ASSIGNED TASK:
Reproduce, without any change, the span of lines from the opening of the records below to the line containing "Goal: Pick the", inclusive.

(Stored data)
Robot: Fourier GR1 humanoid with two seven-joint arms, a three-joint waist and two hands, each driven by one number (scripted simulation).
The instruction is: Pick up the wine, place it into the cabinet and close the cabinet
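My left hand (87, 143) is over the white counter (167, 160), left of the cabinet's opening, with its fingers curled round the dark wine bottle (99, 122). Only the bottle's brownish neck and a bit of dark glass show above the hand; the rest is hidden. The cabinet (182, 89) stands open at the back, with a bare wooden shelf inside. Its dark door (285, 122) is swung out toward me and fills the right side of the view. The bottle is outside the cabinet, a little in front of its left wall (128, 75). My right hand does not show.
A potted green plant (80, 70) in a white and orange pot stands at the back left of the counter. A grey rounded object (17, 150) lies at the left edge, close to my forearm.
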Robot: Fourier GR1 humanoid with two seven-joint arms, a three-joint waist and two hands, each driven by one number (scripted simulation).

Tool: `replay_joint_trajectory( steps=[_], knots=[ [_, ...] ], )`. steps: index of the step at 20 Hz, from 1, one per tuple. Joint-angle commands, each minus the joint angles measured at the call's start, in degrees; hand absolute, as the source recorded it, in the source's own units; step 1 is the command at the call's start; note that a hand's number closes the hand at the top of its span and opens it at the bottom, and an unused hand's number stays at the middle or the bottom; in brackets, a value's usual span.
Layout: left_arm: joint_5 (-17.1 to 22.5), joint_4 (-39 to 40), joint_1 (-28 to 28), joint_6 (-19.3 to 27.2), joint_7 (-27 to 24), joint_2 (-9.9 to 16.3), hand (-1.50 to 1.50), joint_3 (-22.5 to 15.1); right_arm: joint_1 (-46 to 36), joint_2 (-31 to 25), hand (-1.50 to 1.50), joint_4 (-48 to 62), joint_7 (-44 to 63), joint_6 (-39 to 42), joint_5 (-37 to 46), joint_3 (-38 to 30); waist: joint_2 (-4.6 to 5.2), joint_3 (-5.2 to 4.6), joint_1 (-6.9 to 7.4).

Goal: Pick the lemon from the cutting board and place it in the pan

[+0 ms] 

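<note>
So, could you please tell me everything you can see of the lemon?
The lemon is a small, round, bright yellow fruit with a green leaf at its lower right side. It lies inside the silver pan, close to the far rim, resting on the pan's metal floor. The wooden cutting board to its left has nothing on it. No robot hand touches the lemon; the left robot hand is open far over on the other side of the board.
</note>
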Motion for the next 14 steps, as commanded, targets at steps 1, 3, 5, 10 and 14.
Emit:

RESULT OF THIS EXERCISE:
Robot: Fourier GR1 humanoid with two seven-joint arms, a three-joint waist and two hands, each driven by one number (scripted simulation).
The instruction is: Pick up the wine, place it into the cabinet and close the cabinet
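My left hand (87, 143) is over the white counter (167, 160), left of the cabinet's opening, with its fingers curled round the dark wine bottle (99, 122). Only the bottle's brownish neck and a bit of dark glass show above the hand; the rest is hidden. The cabinet (182, 89) stands open at the back, with a bare wooden shelf inside. Its dark door (285, 122) is swung out toward me and fills the right side of the view. The bottle is outside the cabinet, a little in front of its left wall (128, 75). My right hand does not show.
A potted green plant (80, 70) in a white and orange pot stands at the back left of the counter. A grey rounded object (17, 150) lies at the left edge, close to my forearm.
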Robot: Fourier GR1 humanoid with two seven-joint arms, a three-joint waist and two hands, each driven by one number (scripted simulation).

Tool: `replay_joint_trajectory( steps=[_], knots=[ [_, ...] ], )`. steps: index of the step at 20 Hz, from 1, one per tuple. Joint-angle commands, each minus the joint angles measured at the call's start, in degrees; hand absolute, as the source recorded it, in the source's own units; step 1 is the command at the call's start; note that a hand's number closes the hand at the top of its span and opens it at the bottom, and an unused hand's number stays at the middle or the bottom; in brackets, a value's usual span.
Layout: left_arm: joint_5 (-17.1 to 22.5), joint_4 (-39 to 40), joint_1 (-28 to 28), joint_6 (-19.3 to 27.2), joint_7 (-27 to 24), joint_2 (-9.9 to 16.3), hand (-1.50 to 1.50), joint_3 (-22.5 to 15.1); right_arm: joint_1 (-46 to 36), joint_2 (-31 to 25), hand (-1.50 to 1.50), joint_4 (-48 to 62), joint_7 (-44 to 63), joint_6 (-39 to 42), joint_5 (-37 to 46), joint_3 (-38 to 30); waist: joint_2 (-4.6 to 5.2), joint_3 (-5.2 to 4.6), joint_1 (-6.9 to 7.4).

Goal: Pick the lemon from the cutting board and place it in the pan

Nothing else is needed, and the exercise is over.